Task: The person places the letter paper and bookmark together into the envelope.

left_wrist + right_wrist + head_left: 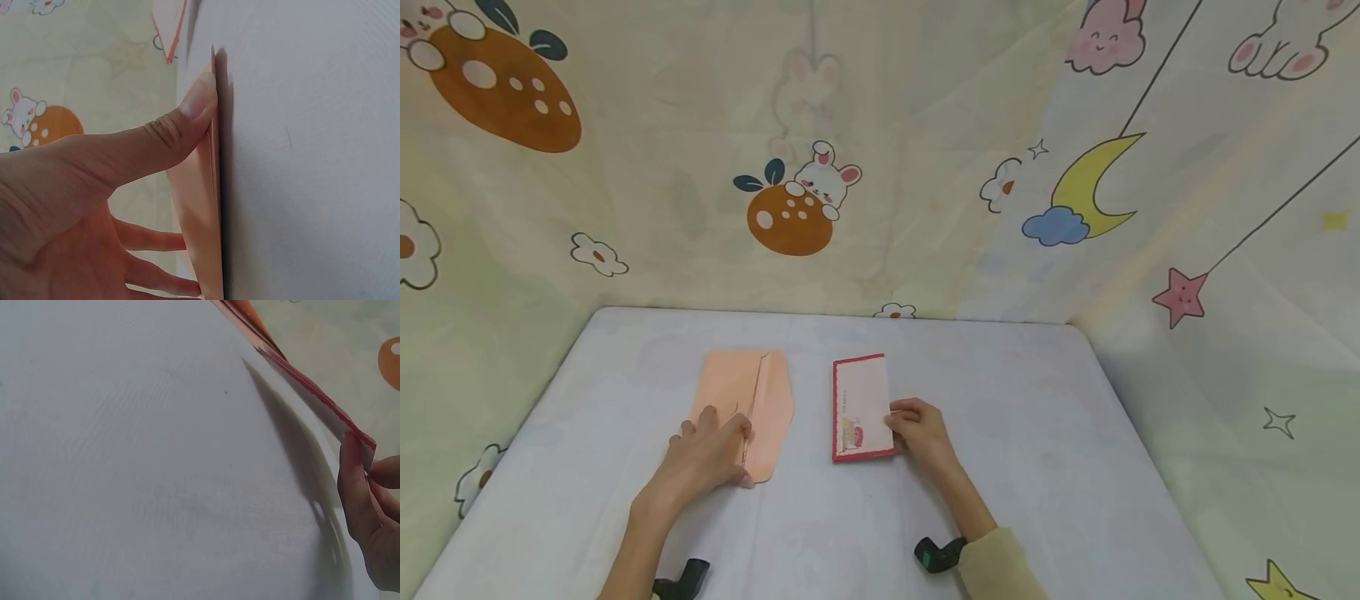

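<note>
A peach paper envelope [730,375] lies on the left half of the white table, its pointed flap spread out toward the right. My left hand [703,454] rests on its lower part with fingers apart; in the left wrist view the thumb [162,134] presses on the envelope near an edge. To the right, a pale pink greeting card [865,392] with a red border and a small printed picture is held by my right hand [925,437], which pinches its right edge between thumb and fingers. The right wrist view shows the card [319,403] raised off the table, casting a shadow.
A white cloth covers the table [1022,400]. Behind and on both sides hangs a patterned curtain [910,183] with printed rabbits, flowers and a moon. Black devices sit at the left wrist [683,581] and the right wrist [936,556].
</note>
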Demonstrator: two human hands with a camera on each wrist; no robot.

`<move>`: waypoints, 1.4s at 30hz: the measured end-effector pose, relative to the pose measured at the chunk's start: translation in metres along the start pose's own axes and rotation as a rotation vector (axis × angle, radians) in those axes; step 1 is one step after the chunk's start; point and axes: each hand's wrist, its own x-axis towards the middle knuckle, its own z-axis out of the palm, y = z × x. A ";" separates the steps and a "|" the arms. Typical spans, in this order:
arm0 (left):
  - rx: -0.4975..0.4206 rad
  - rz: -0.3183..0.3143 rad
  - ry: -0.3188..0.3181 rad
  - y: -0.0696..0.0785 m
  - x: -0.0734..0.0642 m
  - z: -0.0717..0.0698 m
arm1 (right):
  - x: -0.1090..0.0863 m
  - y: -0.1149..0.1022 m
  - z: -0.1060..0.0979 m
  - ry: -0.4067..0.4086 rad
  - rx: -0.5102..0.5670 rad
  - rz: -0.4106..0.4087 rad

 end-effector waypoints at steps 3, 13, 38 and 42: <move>0.002 -0.003 0.001 0.000 0.000 0.000 | 0.001 0.000 0.005 -0.007 -0.003 0.001; -0.007 -0.008 -0.003 0.002 -0.001 -0.002 | 0.001 -0.006 0.021 -0.060 0.008 -0.018; 0.008 -0.063 -0.025 0.005 0.003 0.001 | 0.003 -0.017 0.059 -0.117 -0.006 -0.038; 0.005 -0.065 -0.027 0.005 0.003 0.001 | 0.003 -0.019 0.063 -0.126 -0.018 -0.072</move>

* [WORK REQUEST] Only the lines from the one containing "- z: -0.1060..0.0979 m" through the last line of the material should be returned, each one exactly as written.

* [ANSWER SPACE]
  - z: -0.1060..0.0979 m
  - ry: -0.4067..0.4086 rad
  - rx: -0.5102..0.5670 rad
  - rz: -0.4106..0.4087 rad

 end-effector waypoints at steps 3, 13, 38 and 42: <move>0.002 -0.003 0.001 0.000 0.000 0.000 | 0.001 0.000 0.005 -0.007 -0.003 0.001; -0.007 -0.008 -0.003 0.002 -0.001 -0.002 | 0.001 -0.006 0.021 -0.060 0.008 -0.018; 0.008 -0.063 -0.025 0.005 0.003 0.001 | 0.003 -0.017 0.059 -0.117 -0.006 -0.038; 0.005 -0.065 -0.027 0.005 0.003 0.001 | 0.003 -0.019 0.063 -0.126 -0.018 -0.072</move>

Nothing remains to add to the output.